Emily sat on the edge of her bed inside her apartment, banging the
phone on her knee a few times before dialing the long string of
numbers for Eunjin.

“It rang about three times,” Emily recalled. Then a voice, deeper than
her own, answered. “She said, ‘yobo sayo,’” which Koreans greet each
other with on the phone.

“Then, I said something like: ‘Hi, I’m your twin sister. I wanted to
meet you, talk to you, see what you sounded like. I can’t believe it’s
you.’ Then I just started to bawl!”

Eunjin, who speaks only a few English words, gasped loudly. “Are you
OK? Are you OK?” she asked Emily over and over again.

“I’m fine, I’m fine,” Emily told her.

They hung up and she called her birth mom. The conversation was
equally brief because they couldn’t understand one another.

But later, they found a translator to help. “She told me she’s never
stopped thinking of me for 22 years,” Emily said, noting that in South
Korean custom, newborns are considered 1 year old.
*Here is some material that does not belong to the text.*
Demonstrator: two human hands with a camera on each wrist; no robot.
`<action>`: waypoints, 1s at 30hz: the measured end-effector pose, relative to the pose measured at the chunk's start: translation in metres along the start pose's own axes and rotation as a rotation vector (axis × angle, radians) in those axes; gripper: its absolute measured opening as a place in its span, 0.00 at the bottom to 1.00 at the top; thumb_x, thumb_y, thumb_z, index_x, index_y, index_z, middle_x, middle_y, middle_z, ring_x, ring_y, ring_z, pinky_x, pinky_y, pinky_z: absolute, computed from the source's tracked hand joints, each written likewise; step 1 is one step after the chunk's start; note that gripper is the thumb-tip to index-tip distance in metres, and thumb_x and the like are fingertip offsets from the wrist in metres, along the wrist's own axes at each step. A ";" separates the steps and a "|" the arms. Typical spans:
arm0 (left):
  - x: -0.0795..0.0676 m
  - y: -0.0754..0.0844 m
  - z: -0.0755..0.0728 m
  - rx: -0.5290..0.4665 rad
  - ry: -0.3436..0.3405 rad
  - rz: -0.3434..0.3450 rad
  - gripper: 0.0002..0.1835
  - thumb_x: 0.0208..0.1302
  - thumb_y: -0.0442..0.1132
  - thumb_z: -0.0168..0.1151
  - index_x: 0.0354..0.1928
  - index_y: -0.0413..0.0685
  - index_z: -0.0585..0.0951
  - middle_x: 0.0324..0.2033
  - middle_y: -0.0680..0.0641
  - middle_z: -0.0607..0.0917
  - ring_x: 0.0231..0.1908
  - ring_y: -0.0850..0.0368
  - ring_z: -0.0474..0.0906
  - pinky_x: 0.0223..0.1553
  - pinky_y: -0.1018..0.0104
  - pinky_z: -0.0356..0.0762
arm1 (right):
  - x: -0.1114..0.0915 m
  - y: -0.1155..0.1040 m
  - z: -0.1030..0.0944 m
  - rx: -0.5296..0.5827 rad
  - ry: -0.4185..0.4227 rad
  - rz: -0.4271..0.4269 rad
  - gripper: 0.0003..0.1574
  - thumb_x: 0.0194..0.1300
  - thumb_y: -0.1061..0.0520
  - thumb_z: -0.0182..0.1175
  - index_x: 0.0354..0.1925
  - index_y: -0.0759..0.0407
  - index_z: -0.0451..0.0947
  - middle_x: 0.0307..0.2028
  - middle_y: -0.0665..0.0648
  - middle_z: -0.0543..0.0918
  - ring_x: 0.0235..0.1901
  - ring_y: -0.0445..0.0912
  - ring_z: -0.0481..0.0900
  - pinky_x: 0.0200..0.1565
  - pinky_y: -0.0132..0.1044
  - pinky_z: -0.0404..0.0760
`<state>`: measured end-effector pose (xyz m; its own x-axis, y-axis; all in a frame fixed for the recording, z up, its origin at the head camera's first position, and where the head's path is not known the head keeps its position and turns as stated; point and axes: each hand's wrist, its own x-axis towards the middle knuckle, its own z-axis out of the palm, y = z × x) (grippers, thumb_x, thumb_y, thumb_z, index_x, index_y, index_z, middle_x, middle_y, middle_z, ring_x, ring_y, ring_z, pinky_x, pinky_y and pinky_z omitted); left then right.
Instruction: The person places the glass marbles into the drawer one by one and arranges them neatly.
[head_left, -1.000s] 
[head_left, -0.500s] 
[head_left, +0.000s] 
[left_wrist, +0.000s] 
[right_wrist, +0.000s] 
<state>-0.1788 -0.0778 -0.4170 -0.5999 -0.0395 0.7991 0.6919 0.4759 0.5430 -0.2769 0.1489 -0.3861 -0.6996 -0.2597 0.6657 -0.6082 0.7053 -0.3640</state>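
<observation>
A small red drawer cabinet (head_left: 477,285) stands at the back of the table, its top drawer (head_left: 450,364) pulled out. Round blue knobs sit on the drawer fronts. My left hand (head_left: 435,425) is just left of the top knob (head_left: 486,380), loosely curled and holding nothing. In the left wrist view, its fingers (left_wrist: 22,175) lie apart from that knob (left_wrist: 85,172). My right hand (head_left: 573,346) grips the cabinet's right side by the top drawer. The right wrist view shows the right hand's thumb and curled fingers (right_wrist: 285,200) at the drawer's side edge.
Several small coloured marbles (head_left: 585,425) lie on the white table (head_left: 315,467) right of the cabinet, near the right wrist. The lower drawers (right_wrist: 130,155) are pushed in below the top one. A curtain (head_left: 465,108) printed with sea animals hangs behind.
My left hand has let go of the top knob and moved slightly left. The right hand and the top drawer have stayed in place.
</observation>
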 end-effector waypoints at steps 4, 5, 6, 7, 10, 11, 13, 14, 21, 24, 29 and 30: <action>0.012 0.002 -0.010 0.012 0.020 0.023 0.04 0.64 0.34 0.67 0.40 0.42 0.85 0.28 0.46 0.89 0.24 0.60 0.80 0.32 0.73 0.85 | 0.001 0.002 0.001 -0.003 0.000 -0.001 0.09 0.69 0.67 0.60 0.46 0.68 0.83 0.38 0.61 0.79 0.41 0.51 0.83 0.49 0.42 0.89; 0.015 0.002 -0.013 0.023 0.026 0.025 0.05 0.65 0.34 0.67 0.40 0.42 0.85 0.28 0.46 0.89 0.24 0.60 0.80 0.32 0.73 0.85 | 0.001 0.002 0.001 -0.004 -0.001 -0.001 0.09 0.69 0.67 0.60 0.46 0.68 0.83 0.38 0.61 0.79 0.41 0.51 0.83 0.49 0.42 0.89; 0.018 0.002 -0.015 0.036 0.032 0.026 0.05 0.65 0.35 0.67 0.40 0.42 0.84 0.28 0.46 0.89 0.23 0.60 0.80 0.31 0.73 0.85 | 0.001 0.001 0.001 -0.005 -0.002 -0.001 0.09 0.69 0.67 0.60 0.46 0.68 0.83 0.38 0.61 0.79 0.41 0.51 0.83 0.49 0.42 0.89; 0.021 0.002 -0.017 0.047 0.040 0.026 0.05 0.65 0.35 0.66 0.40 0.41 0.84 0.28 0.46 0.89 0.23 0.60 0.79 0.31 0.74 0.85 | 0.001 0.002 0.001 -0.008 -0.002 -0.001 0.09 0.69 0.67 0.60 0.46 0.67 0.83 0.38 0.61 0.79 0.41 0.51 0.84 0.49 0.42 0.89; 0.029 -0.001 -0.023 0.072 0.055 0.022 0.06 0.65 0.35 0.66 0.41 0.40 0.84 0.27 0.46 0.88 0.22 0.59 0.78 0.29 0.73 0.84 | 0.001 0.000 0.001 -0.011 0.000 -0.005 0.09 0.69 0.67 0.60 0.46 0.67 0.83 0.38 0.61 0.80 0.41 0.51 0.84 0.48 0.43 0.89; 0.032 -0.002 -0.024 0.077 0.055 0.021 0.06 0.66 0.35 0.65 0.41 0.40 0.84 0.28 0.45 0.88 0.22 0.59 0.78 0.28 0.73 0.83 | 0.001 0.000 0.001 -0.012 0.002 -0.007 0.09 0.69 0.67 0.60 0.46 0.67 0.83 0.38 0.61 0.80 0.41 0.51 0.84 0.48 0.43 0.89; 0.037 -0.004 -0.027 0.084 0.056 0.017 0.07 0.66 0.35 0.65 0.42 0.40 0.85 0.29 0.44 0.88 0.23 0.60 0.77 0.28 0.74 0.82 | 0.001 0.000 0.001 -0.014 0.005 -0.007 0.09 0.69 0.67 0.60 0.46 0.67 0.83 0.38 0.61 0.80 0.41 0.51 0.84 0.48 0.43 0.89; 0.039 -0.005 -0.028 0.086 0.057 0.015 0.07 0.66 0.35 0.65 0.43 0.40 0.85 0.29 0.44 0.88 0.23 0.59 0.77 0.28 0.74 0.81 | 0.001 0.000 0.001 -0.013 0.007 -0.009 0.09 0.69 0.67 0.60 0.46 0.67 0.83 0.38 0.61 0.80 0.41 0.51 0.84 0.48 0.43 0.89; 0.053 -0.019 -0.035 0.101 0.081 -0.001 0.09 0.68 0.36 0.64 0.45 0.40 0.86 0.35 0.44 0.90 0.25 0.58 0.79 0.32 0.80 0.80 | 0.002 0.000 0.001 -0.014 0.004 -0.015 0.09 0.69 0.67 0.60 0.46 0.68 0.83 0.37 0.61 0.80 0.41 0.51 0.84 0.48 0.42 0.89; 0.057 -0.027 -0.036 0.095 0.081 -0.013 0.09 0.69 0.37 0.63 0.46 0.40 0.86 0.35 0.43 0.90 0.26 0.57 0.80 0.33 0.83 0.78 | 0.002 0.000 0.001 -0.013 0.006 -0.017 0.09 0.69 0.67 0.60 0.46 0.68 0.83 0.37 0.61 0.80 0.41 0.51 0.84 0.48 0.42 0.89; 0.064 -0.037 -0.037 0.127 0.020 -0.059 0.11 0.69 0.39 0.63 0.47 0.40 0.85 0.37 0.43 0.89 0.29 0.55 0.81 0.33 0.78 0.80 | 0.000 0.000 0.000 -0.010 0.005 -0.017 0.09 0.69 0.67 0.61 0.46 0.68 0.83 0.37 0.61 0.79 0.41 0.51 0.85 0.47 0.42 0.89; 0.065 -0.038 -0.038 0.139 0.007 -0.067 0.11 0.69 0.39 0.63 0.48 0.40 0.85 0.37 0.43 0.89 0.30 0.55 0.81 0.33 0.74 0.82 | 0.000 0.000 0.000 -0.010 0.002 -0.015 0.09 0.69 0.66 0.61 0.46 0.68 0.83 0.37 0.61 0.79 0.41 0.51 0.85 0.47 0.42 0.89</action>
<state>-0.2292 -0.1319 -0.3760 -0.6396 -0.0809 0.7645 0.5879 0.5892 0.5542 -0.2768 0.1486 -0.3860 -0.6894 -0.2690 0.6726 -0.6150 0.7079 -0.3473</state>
The twins’ birth
mom also told Emily: “Sarang hamnida.” It means, “I love you.”

Exchanging photos

Since Emily and Eunjin found each other, they’ve been e-mailing each
other and calling. They’ve also exchanged photos, current and baby
ones.

A look at the pictures reveals strikingly different personalities.
Emily says they don’t know, without doing a blood test, whether
they’re fraternal or identical twins.

“The first thing I wanted to do when I saw her picture was give her
contacts and put makeup on her,” she said. And when Emily, who swears
a lot, told Eunjin she was learning Korean swear words, her sister
gasped and told her those weren’t nice words.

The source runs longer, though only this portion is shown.